* Task requirements:
Nothing but the lines from the first line of the entries through the line with "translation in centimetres" should appear in the answer, transcribed exactly and free of pictures.

____ Information shown

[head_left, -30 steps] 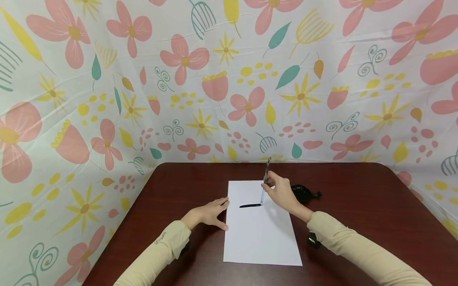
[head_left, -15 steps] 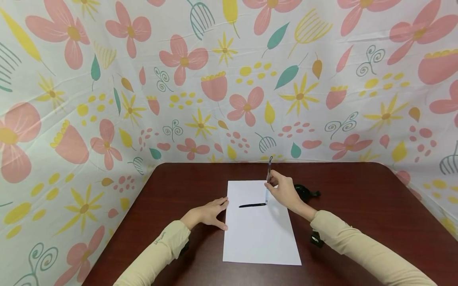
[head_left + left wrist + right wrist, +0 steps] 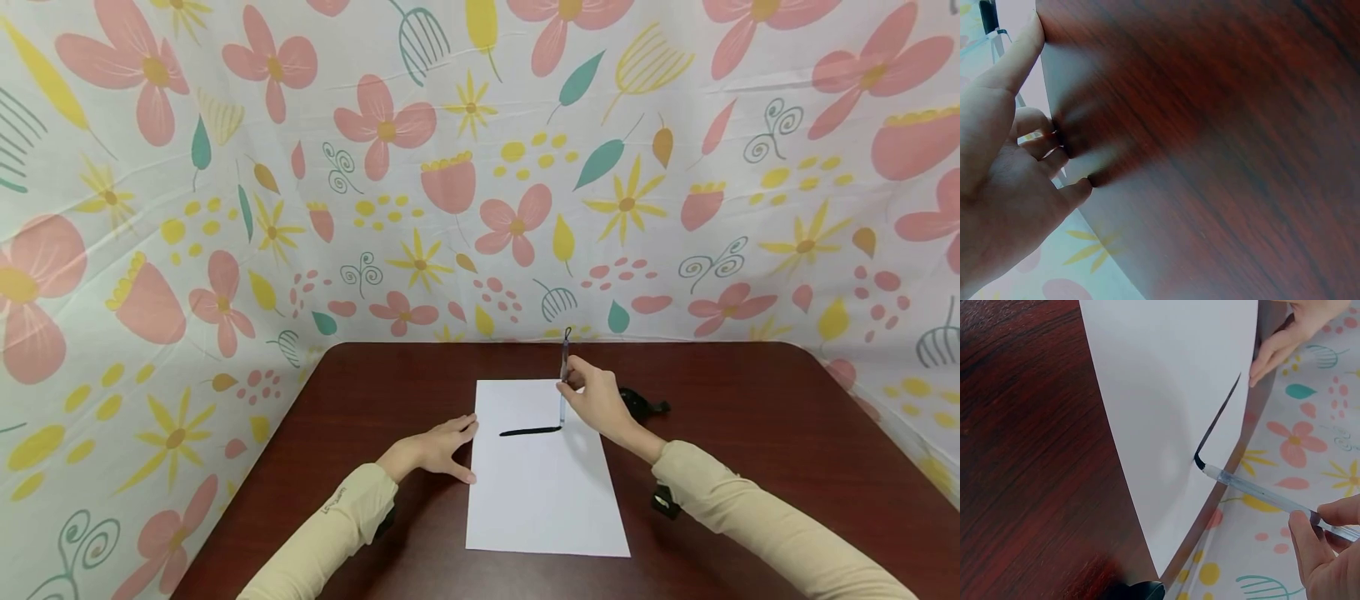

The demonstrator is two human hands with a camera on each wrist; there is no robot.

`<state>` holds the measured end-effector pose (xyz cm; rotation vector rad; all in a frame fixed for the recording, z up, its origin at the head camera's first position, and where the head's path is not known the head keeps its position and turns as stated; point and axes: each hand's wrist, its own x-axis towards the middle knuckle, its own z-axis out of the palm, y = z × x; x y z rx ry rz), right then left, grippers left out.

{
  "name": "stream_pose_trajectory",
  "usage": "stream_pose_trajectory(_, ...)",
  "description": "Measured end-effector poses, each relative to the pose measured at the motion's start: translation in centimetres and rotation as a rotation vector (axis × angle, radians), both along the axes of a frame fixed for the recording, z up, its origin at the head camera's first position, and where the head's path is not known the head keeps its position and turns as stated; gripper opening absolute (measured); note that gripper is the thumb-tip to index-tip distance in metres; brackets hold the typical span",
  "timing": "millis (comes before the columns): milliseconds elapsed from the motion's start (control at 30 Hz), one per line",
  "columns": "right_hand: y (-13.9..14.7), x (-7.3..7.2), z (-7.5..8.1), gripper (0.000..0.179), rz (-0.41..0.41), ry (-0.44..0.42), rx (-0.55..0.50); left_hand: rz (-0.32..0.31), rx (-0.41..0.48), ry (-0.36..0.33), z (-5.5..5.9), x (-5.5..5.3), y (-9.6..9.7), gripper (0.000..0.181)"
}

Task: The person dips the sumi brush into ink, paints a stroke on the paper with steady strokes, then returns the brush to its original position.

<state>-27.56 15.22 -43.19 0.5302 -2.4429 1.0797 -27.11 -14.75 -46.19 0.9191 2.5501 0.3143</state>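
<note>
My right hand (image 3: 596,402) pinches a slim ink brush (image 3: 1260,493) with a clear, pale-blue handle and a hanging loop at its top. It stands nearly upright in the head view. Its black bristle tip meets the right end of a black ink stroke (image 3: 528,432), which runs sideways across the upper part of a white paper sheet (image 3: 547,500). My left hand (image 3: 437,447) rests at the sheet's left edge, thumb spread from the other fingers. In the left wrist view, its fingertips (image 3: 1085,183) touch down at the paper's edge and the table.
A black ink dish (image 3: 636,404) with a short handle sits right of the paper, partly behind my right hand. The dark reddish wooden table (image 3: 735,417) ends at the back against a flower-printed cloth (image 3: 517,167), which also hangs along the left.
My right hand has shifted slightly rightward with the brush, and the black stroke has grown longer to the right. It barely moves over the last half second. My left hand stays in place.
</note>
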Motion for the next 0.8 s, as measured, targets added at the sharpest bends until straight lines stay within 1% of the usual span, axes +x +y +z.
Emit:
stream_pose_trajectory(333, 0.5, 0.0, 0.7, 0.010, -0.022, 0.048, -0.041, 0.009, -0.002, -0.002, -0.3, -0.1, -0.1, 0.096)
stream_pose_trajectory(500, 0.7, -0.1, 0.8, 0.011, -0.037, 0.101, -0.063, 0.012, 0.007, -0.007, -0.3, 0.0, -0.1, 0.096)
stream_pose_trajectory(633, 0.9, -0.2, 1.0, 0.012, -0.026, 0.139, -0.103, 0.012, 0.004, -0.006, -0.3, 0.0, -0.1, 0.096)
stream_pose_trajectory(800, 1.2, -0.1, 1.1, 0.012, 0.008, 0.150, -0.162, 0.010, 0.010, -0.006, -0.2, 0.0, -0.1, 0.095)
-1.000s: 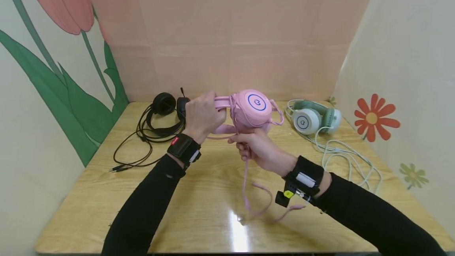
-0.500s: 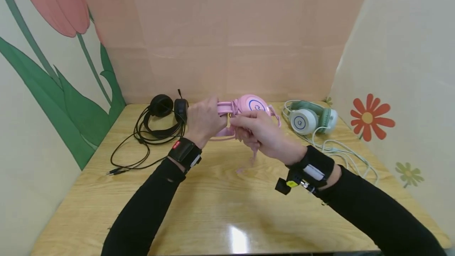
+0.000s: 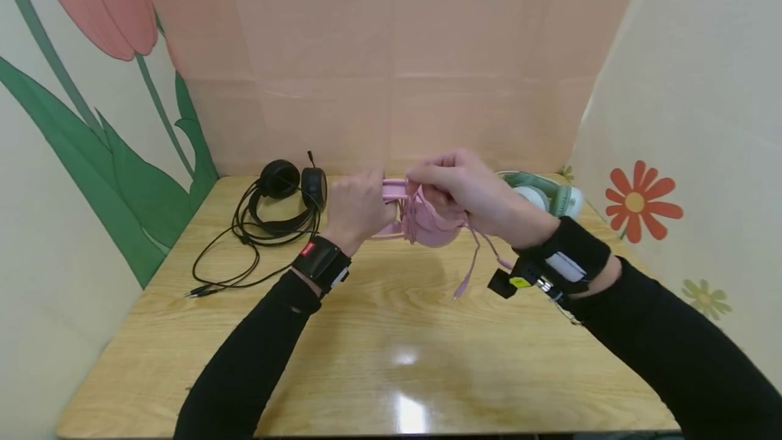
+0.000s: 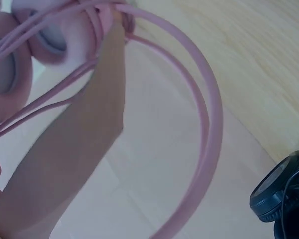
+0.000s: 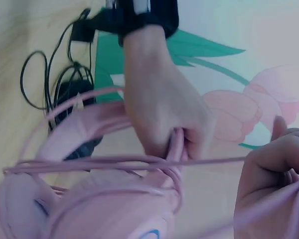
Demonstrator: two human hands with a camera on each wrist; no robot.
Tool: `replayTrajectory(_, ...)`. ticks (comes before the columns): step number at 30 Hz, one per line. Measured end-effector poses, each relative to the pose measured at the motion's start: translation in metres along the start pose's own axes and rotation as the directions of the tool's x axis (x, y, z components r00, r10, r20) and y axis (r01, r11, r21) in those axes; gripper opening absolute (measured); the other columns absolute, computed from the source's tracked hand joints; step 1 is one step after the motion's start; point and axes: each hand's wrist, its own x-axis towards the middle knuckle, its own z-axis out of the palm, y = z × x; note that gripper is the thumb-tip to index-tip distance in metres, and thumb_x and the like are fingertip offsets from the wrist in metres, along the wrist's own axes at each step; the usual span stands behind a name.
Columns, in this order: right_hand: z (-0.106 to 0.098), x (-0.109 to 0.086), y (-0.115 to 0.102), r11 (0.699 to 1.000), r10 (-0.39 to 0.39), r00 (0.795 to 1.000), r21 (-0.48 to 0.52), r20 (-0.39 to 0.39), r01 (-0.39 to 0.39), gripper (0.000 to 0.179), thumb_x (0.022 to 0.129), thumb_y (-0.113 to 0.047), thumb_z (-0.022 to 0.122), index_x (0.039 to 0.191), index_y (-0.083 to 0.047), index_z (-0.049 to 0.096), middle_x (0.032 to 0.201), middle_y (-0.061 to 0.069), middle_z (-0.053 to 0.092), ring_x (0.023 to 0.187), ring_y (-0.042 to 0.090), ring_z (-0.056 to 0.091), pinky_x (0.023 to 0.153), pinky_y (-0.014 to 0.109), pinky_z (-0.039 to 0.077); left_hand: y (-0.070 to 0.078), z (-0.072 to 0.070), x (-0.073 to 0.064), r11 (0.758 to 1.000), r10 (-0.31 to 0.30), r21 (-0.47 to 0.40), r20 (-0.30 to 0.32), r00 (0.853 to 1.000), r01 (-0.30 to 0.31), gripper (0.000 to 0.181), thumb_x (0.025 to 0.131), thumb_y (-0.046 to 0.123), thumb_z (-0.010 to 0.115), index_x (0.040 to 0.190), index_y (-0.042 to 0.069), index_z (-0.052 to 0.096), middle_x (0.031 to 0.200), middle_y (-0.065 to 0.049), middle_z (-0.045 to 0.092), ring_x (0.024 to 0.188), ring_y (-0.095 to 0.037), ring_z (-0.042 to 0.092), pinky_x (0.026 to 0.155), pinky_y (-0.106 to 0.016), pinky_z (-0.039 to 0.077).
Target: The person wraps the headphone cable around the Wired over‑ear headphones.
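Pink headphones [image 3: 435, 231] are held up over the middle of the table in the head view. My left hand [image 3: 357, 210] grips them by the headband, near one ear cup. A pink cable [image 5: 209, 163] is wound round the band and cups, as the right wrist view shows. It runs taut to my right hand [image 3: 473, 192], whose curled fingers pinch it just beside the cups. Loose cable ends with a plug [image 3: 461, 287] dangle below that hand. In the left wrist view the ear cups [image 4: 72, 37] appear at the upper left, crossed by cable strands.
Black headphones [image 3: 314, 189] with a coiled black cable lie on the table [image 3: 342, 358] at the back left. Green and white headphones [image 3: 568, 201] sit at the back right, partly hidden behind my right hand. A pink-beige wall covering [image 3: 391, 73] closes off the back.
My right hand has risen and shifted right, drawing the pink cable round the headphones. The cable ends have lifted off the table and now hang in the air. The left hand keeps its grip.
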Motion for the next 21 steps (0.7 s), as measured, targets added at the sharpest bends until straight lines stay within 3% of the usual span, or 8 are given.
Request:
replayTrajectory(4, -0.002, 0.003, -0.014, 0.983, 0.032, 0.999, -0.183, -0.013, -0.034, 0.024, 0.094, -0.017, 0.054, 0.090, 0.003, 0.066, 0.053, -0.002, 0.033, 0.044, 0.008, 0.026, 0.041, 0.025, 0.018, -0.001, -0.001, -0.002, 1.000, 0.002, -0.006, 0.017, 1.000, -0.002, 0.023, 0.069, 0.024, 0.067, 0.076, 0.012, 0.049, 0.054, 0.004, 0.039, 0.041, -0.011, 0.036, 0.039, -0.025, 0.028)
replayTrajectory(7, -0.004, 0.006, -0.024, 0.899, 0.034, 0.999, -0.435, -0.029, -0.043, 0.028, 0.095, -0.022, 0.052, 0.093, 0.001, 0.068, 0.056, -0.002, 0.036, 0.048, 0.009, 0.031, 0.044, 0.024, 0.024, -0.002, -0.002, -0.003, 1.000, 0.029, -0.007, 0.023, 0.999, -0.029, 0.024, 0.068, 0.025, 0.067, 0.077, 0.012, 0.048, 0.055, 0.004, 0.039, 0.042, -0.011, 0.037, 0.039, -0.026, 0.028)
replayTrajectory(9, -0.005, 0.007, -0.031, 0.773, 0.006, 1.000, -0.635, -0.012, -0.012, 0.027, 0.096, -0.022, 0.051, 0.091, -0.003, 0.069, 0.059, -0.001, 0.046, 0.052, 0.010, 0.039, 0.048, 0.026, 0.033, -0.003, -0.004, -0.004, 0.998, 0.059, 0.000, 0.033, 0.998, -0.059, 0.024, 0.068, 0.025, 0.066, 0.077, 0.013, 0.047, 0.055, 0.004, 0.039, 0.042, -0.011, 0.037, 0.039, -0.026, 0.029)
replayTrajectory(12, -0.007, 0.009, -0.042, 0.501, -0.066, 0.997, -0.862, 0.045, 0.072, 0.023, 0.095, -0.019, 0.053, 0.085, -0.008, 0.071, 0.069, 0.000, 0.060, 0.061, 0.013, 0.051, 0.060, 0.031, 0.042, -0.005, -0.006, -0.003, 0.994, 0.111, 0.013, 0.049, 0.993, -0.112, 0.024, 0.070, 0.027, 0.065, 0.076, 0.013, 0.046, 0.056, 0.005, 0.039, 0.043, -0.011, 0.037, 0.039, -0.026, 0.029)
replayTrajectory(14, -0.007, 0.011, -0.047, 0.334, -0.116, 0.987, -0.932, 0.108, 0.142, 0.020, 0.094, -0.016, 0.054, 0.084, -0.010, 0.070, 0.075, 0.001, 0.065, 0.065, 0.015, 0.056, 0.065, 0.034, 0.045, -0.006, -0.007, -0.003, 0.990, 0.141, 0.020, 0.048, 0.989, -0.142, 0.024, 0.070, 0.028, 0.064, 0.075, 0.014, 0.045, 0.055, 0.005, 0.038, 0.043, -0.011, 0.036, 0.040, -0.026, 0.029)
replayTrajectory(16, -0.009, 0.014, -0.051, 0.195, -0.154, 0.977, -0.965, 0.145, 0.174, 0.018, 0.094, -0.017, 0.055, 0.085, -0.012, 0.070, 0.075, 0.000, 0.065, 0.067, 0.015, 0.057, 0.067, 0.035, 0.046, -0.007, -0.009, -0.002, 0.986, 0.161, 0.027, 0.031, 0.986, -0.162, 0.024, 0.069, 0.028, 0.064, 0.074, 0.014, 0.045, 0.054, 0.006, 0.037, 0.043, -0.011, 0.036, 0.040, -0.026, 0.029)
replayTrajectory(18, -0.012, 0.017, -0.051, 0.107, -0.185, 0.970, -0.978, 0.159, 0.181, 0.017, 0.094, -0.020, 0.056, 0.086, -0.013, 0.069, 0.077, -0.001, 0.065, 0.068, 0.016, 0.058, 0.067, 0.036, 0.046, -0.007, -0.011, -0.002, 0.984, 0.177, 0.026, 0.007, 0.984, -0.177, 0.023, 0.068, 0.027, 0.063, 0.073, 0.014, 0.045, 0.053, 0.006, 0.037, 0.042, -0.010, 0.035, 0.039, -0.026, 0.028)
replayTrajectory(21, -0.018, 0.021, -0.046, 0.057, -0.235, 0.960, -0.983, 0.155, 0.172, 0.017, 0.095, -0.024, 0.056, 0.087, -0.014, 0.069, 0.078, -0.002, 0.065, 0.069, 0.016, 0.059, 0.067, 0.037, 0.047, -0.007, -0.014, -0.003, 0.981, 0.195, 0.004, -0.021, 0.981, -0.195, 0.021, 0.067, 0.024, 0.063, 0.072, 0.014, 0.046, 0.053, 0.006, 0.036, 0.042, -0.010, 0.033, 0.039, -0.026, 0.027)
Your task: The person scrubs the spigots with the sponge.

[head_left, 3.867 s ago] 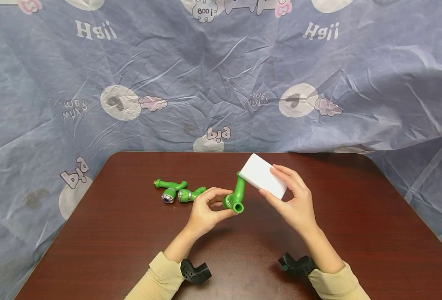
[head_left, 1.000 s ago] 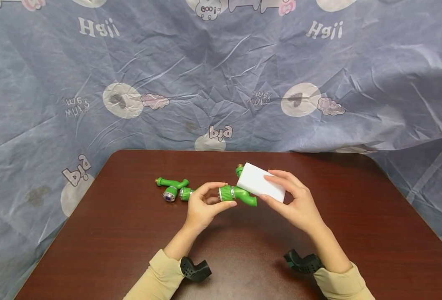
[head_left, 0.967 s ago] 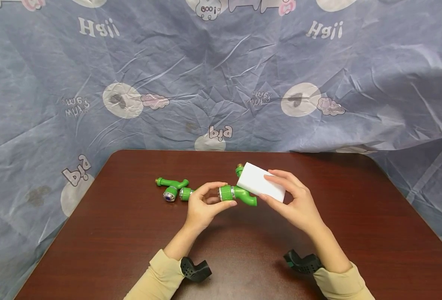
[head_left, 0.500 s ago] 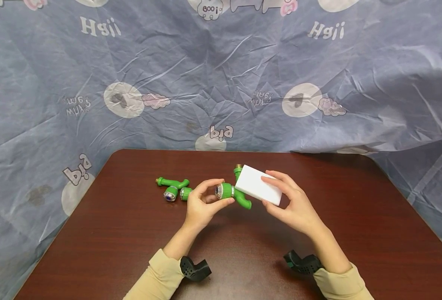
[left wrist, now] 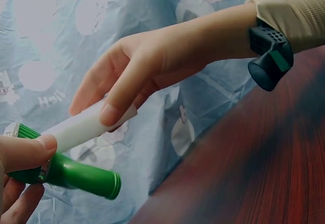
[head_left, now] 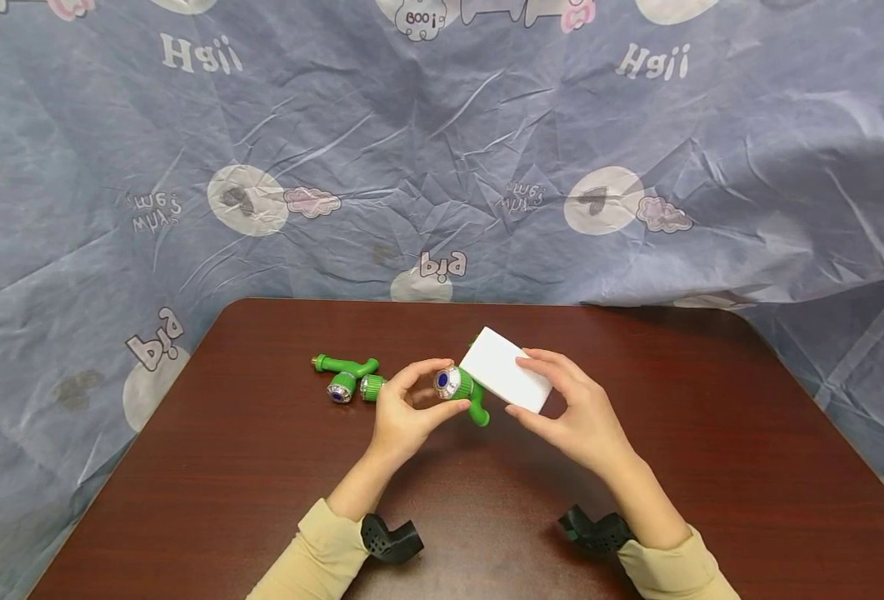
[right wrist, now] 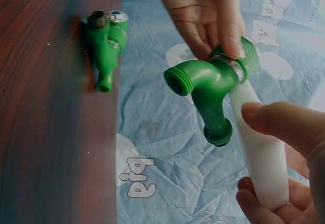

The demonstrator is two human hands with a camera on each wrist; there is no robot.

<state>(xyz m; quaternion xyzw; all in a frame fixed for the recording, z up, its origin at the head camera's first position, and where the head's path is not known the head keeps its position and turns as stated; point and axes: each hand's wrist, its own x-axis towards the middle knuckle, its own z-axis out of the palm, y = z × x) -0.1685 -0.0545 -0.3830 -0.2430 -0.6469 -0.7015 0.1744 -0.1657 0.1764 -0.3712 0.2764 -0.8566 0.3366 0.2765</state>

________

* Response to the task:
[head_left, -30 steps] 
[head_left, -15 steps] 
[head_left + left wrist + right wrist, +0 steps] 

The demonstrator is two human hands with a camera on each wrist; there is no robot.

`<state>` holds the measured end-effector pose (xyz cm; rotation vector rad; all in a frame fixed for the recording, z up, its origin at the head camera's first position, and where the head's path is not known the head keeps its position and turns as stated; point and axes: each hand's wrist, its own x-axis towards the middle knuckle, its own z-axis out of the palm, y = z × x; x y z rx ry rz), right then left, grippers left out.

{
  "name": "stream_pose_trajectory",
  "usage": "stream_pose_trajectory(_, ...)",
  "description": "Measured end-effector poses, each relative to the pose measured at the motion's start: translation in centimetres and rotation as a rotation vector (axis × angle, radians), both along the axes of a frame fixed for the recording, z up, its origin at the head camera's first position, and where the head's path is not known the head keeps its position and turns as stated; gripper opening absolute (measured); note that gripper is the thumb-tip to index-tip distance in metres; brackets hold the typical span",

With that, the exercise is done.